I appreciate, greatly, the terms and examples you used in your reply. Easy to read, easy to understand. I wanted to quote and respond to your whole reply but fear that I would end with a multi page jumble of idiotic questions and statements! I'm interested, but not well versed.

When responding in my first post, I haphazardly introduced why I hang onto beliefs for which there is no evidence. And that basically is : what is an unsupported (evidenciary) belief today, may become a supported rule tomorrow and ultimately a basis for learning and believing yet additional unsupported ideas in the future.

I know, a big grey zone. It still doesn't answer why I believe in the hand of something greater than I.

I agree with you in that questioning absolutes is good..even though they appear irrefutable. Newtonian Physics = absolutes. I believe in them, the evidence shows why the apple falls (or in your example, doesn't) or why the car skids. But do we stop there? What if science believes there is more, yet there is no proof?

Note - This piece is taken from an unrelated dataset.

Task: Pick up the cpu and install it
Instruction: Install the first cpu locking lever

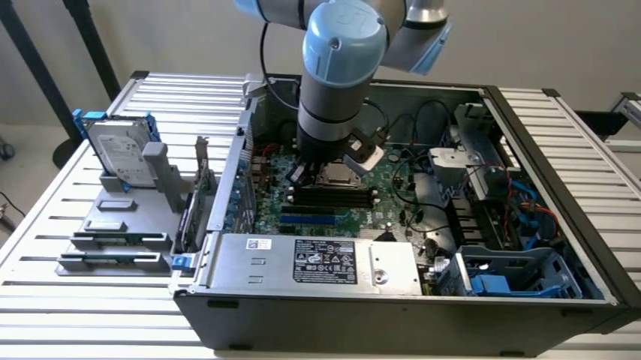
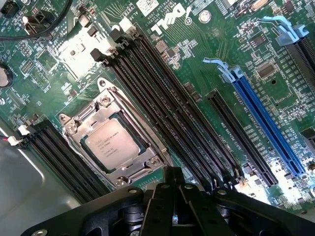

So this is another example of hanging on to 'beliefs for which there is no evidence':
Quantum Physics-Dimension. It started with three, now arguably four. Even more astounding mathematics project six postulate it could be infinite?!
While there is no hard evidence, I believe !

I am the most evidenciary based suspicious, "prove-it" person (maybe due to my job?) but on some things I just have to believe there might be more, even without the hard evidence to support its presence.
Dimension? Ghosts? God? Nirvana?

Conversely, I think the danger in believing without evidence comes when we refine a belief into a standard. Think of all the things we didn't believe in the past, and we are paying the price now... That standard must be held as non harming; non-intrusive, and non-judgmental. Because when we enact beliefs into standards upon another human being, it is the absolute that becomes restrictive, harmful, damaging, catastrophic.